Communities like Williamson County, Tenn. and Owensboro, Ken., may be vying for businesses, but Latture said the competition spans state lines and is “anywhere this company is looking.”
The Chamber touted recent community investments by Tottser-Iroquois Industries, Holdrite, Daiei America, Valeo and NHK – all of which are manufacturing jobs.
Latture said officials pursued NHK for nearly a year.
“We put a lot of work into that one,” he said.
Destination Rutherford has various recruiting efforts – some leads come from TVA or the state, while others come directly from companies or site selection consultants.
“We spend a lot of time and effort with relationships,” Latture continued.
He pointed out that Claimtrust moved its headquarters to Murfreesboro. Couple those positions with State Farm and Verizon’s call center, and the number of white-collar jobs increases.

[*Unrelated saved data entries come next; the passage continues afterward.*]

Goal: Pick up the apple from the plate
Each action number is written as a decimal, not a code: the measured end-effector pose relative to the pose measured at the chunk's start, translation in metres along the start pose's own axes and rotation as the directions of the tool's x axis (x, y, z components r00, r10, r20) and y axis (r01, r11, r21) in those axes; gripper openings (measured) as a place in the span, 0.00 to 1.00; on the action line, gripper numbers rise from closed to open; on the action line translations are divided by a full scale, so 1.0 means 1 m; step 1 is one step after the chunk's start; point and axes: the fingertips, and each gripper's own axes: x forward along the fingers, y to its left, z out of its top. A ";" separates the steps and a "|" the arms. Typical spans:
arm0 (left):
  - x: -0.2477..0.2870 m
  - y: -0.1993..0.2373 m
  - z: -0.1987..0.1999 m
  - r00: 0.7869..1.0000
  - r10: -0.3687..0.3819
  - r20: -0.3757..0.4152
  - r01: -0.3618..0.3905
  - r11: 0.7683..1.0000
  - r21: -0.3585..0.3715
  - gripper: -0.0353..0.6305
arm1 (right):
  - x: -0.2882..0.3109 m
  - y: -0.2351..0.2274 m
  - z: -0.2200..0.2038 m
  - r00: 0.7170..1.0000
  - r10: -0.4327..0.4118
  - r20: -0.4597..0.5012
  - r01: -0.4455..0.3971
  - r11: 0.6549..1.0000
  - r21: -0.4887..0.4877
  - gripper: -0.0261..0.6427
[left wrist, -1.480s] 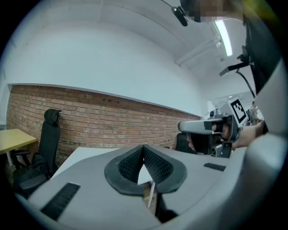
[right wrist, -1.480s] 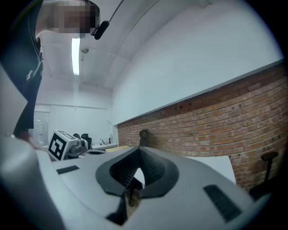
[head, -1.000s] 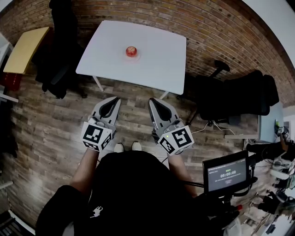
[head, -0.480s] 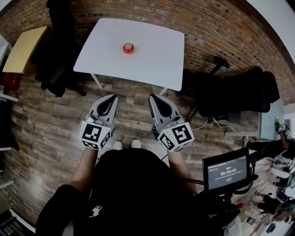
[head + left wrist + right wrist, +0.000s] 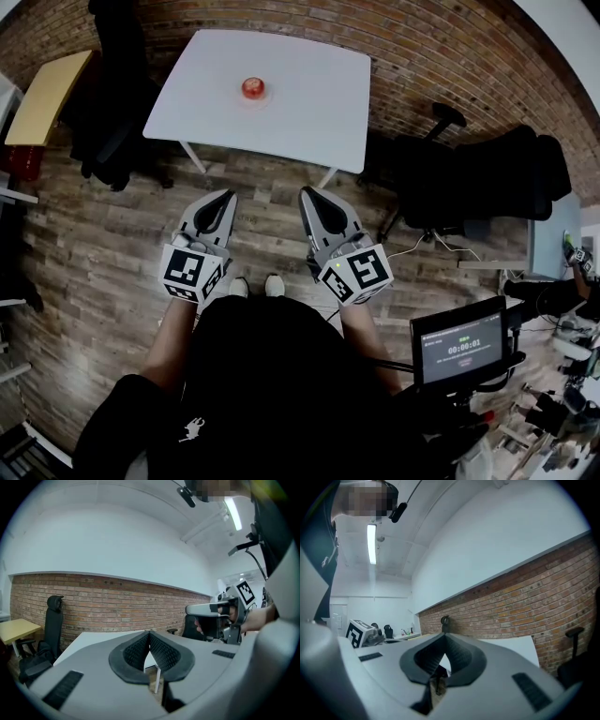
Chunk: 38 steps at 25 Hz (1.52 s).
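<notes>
A red apple (image 5: 252,87) sits on a small pale plate (image 5: 252,97) near the far middle of a white table (image 5: 309,103). In the head view both grippers hang over the wooden floor, well short of the table's near edge. My left gripper (image 5: 228,194) is shut with nothing in it; its ribbed pads meet at the tip (image 5: 149,633). My right gripper (image 5: 307,192) is also shut and empty, jaws touching (image 5: 444,634). The apple is hidden behind the jaws in both gripper views. Each gripper view shows the other gripper off to the side.
A brick wall (image 5: 441,56) runs behind the table. Black office chairs stand at the left (image 5: 122,84) and right (image 5: 487,187). A yellow-topped desk (image 5: 42,94) is at far left. A small monitor (image 5: 464,342) on a stand is at lower right.
In the head view the table and apple have drifted up and to the left. Both grippers have edged forward slightly and stay shut.
</notes>
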 end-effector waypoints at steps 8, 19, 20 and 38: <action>0.014 -0.028 0.002 1.000 0.009 -0.009 -0.009 1.000 0.010 0.06 | -0.025 -0.022 0.001 1.000 0.003 -0.003 -0.003 1.000 0.014 0.04; 0.017 -0.058 -0.006 0.999 0.002 -0.042 -0.001 1.000 0.021 0.06 | -0.054 -0.053 -0.004 0.999 -0.031 0.013 0.030 0.998 0.052 0.04; 0.017 -0.059 -0.004 0.999 0.003 -0.043 -0.002 1.000 0.023 0.06 | -0.056 -0.054 -0.003 0.999 -0.032 0.014 0.031 0.998 0.055 0.04; 0.028 -0.049 -0.001 0.999 -0.018 -0.033 0.019 1.000 0.025 0.06 | -0.037 -0.043 -0.006 0.999 0.038 -0.014 -0.037 0.998 0.041 0.04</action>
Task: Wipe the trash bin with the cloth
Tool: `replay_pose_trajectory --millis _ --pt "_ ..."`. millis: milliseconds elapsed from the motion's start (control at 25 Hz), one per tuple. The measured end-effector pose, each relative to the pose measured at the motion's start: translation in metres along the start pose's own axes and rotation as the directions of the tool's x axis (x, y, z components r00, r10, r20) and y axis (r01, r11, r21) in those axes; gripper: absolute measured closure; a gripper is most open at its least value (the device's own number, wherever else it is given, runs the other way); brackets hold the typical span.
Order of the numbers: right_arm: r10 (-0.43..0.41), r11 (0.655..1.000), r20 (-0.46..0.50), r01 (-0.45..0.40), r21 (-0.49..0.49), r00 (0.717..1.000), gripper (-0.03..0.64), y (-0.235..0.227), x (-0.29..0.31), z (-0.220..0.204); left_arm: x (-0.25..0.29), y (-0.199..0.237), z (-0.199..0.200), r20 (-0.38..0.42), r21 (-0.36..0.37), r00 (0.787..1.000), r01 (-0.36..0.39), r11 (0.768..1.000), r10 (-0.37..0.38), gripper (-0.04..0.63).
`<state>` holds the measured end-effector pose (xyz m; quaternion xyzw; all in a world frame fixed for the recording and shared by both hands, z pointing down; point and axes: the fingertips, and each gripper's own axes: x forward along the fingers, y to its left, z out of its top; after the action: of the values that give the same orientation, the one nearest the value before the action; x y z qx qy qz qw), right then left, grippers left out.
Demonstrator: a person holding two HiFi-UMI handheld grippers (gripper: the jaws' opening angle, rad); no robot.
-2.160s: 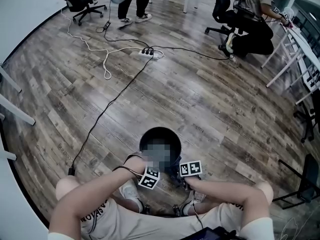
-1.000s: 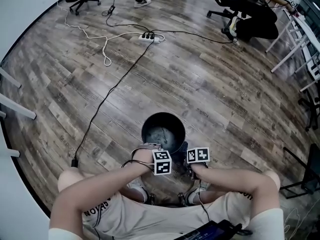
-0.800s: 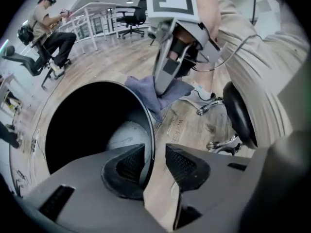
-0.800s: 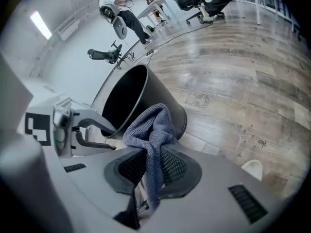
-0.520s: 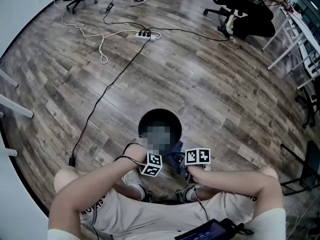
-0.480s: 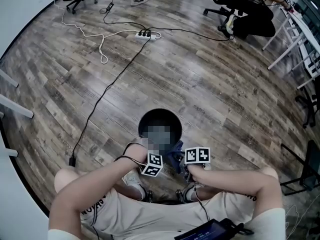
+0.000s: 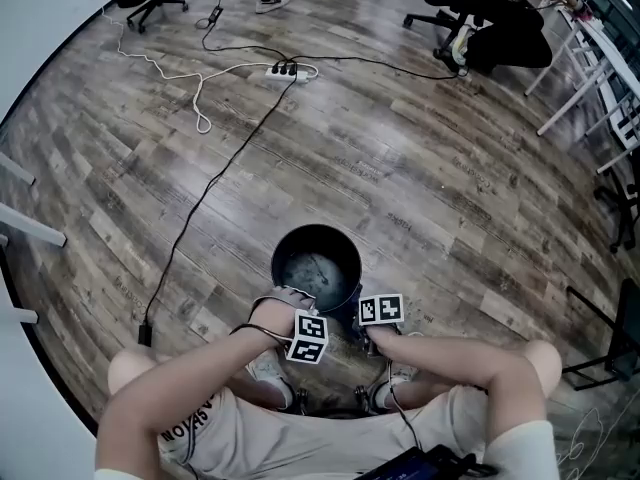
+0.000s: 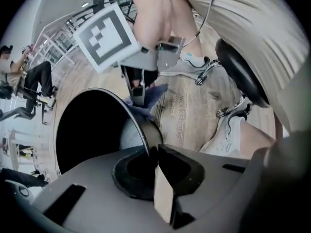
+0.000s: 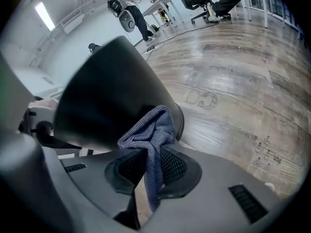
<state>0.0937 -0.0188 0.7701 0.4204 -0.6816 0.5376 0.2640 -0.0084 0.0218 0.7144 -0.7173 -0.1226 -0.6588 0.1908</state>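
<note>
Blue-grey cloth (image 9: 150,127) hangs bunched in the right tongs (image 9: 150,155), whose pads are pinched tight on one fold. The rest of the cloth presses on the outer wall of the black bin (image 7: 318,230) just ahead of them. The left tongs (image 8: 154,154) point straight down. They have just been closing and now clamp the bin's thin rim between their pads. The bin stands upright on the wood floor (image 7: 420,148), directly below both tongs and between the seated person's feet.

The risks appear to lie in both grips. The rim is narrow and smooth, so a hard sideways wipe may slide it out of the left tongs and let the bin tip or skate away. The cloth is caught by a slim fold only, and drag along the wall may pull it free of the right tongs. Bunched as it is, it likely touches just a small patch.

Only the head view shows the whole bin, its pale-smeared bottom and the cable beyond the left tongs, but the marker cubes hide the contact. The left gripper view alone shows the rim between the pads. The right gripper view alone shows the cloth against the wall.
</note>
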Motion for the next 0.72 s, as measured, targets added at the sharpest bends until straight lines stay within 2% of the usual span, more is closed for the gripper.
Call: replay_pose_trajectory --millis 160,320,440,560,640,720 --pt "-0.027 1.0 0.0 0.027 -0.007 1.0 0.555 -0.027 0.039 -0.008 -0.001 0.001 0.005 0.051 -0.043 0.999 0.02 0.999 -0.018 0.56" --pt "-0.042 0.999 -0.01 0.041 -0.025 0.999 0.557 -0.048 0.073 -0.018 -0.001 0.003 0.005 0.066 -0.032 0.998 0.003 0.999 -0.001 0.56" --pt "-0.025 1.0 -0.016 0.025 0.013 1.0 0.555 -0.062 0.093 -0.025 0.0 0.003 0.005 0.077 -0.024 0.997 -0.006 1.0 0.008 0.56" --pt "-0.018 1.0 -0.007 0.018 0.005 1.0 0.556 -0.064 0.093 -0.026 -0.001 0.003 0.006 0.082 -0.023 0.997 -0.008 1.0 0.009 0.558" --pt "-0.056 0.998 -0.006 0.056 -0.024 0.998 0.555 -0.062 0.085 -0.023 -0.001 0.004 0.006 0.084 -0.025 0.996 -0.004 1.0 0.006 0.558" --pt "-0.081 0.997 -0.001 0.081 -0.006 0.997 0.555 -0.058 0.073 -0.017 -0.003 0.006 0.009 0.104 -0.031 0.995 -0.005 1.0 0.008 0.557"
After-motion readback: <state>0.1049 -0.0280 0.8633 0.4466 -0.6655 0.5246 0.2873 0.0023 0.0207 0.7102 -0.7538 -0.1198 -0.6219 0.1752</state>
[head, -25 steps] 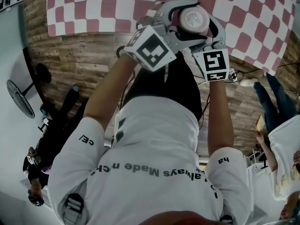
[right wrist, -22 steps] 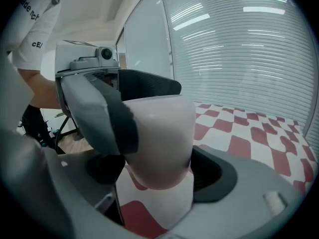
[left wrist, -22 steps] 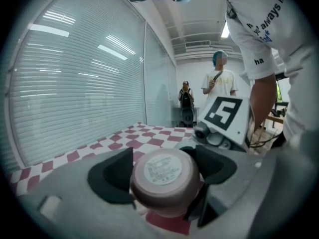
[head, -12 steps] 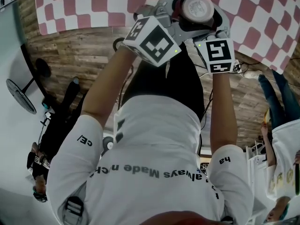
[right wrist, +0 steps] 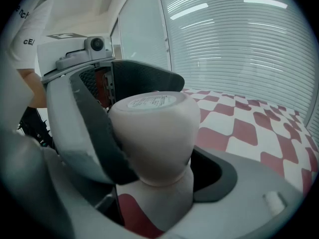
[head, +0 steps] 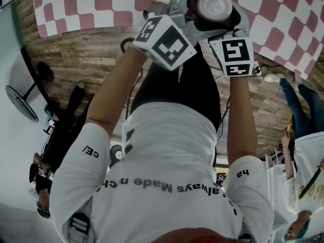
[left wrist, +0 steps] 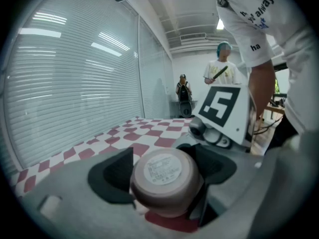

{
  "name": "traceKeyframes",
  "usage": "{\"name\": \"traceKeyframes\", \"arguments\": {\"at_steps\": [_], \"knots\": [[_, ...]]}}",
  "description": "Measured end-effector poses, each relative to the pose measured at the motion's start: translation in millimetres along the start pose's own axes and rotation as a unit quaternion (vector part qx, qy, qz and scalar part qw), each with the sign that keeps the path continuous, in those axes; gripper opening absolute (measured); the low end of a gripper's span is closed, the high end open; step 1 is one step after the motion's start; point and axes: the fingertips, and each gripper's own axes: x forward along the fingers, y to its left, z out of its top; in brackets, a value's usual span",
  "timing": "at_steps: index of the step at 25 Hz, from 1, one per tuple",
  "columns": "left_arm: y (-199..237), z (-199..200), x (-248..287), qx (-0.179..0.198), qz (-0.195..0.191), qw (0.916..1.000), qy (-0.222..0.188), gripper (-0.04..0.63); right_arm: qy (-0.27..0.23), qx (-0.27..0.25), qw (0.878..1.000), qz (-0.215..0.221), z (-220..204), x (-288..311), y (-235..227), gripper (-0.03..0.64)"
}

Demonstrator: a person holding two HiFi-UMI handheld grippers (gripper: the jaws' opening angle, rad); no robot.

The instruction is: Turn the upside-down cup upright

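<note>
A pale pink cup (head: 215, 5) stands upside down on the red-and-white checked tablecloth (head: 101, 4), its labelled base facing up. Both grippers reach around it from opposite sides. My left gripper (head: 188, 8) curves round the cup's left side. My right gripper (head: 231, 23) curves round its right. In the left gripper view the cup (left wrist: 167, 176) sits between the dark pads (left wrist: 110, 173), which stand wide and close to its sides. In the right gripper view the cup (right wrist: 152, 128) rises above the jaws, with a gap to the right pad (right wrist: 222, 178). I see no clamp on it.
The table edge (head: 91, 30) borders a wooden floor (head: 81, 59). A fan (head: 21, 103) and a seated person (head: 61, 135) are at the left, and other people (head: 304, 105) stand at the right. Window blinds (left wrist: 65, 73) run behind the table.
In the head view both grippers, with the cup between them, have shifted slightly up the picture as the arms stretch out. The jaws' spread looks the same.
</note>
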Motion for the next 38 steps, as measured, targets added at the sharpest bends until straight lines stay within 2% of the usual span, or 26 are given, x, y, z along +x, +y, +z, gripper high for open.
{"name": "traceKeyframes", "arguments": {"at_steps": [5, 9, 17, 22, 26, 29, 31, 35, 38], "knots": [[1, 0, -1, 0.003, 0.003, 1.0000, -0.002, 0.402, 0.002, -0.001, 1.000, -0.003, 1, 0, 0, 0.411], [4, 10, -10, 0.008, 0.029, 0.9994, -0.019, 0.405, 0.002, -0.010, 1.000, -0.005, 7, -8, 0, 0.440], [13, 40, -40, -0.030, 0.058, 0.9973, -0.033, 0.405, -0.008, -0.041, 0.999, 0.014, 31, -49, 7, 0.433], [17, 81, -69, -0.053, 0.086, 0.9931, -0.060, 0.397, -0.040, -0.035, 0.999, 0.010, 68, -92, 7, 0.393], [23, 125, -99, -0.065, 0.118, 0.9849, -0.108, 0.352, -0.079, -0.019, 0.997, -0.009, 108, -130, 2, 0.333], [27, 155, -122, -0.095, 0.139, 0.9758, -0.140, 0.329, -0.113, -0.007, 0.993, -0.024, 140, -161, 1, 0.293], [26, 172, -138, -0.117, 0.146, 0.9706, -0.151, 0.309, -0.129, -0.001, 0.991, -0.029, 159, -181, 7, 0.267], [32, 202, -163, -0.137, 0.169, 0.9618, -0.166, 0.295, -0.161, -0.007, 0.986, -0.046, 200, -215, 14, 0.249], [38, 225, -184, -0.156, 0.201, 0.9501, -0.180, 0.293, -0.187, -0.006, 0.980, -0.067, 228, -242, 18, 0.242]]}}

The average annual wage for Rutherford County residents in the fourth quarter of 2010 was $44,772, according to an analysis by Labor Market Statistics, Quarterly Census Employment and Wages program.
An analysis by the same group shows that manufacturing companies provided jobs for nearly 17,000 of the more than 95,000 employees in Rutherford County during the same time frame. Retail trade, health care and social assistance account for about 11,000 jobs each.
“We would like to continue to focus on getting corporate headquarters in Rutherford County,” Latture said. “I fully believe it will be a matter of time before that happens. The health care arena, certainly, is a growth area for our county. With MTMC and Stonecrest, more people are using their services versus going somewhere else now.”
Oftentimes, companies looking to establish or relocate headquarters will seek office space that is already constructed and ready for move-in.
“We don’t have an abundance of Class A office space available,” Latture said. “But in this economic climate, you’re not going to find a lot of developers building $30 million buildings without a tenant.”
Currently, some 77 manufacturing/warehouse facilities are available for lease and/or purchase, while seven call center sites sit vacant, according to the Tennessee Valley Authority.
Latture speculated that many of these are located in La Vergne, which is heavy in distribution and light manufacturing. Some of these are new, while others have held three or four businesses in the past 30 years, he said, which means “perhaps they’re not as conducive to new operations.”
However, having a variety of office and manufacturing buildings on-hand is actually a good thing for us right now, Latture said. By having multiple offerings, the county and its municipalities are better able to meet the needs and specifications of interested parties.
Latture explained how workforce development is another focus of the campaign.
Members of the economic development team will look at the current workforce from a skill set level and determine what kinds of skills existing companies will need in upcoming years.
By partnering with secondary education institutes like MTSU, Motlow State Community College and Tennessee Technology Center, the economic development team will be better able to solidify workforce training and preparation so graduating students are better positioned for hire.
“That’s one area we are somewhat lacking in,” Latture said, adding that in the end, it will create a better-prepared workforce.
The Chamber set its inaugural Destination Rutherford campaign goal to create 1,800 direct jobs. According to a Return on Investment Benchmark Analysis, a total of 9,279 direct jobs were created by the end of the original campaign.
An equally impressive percentage was touted in the Score Card for Destination Rutherford II, which spanned from 2007 to 2010. A goal of 4,000 direct was set, and 5,081 jobs were created by the program’s completion.
Chamber president Paul Latture said totals are tallied from data released by the Tennessee Department of Economic and Community Development.
“Whatever we announce publicly is what we’ll say that we’ve gotten,” he said.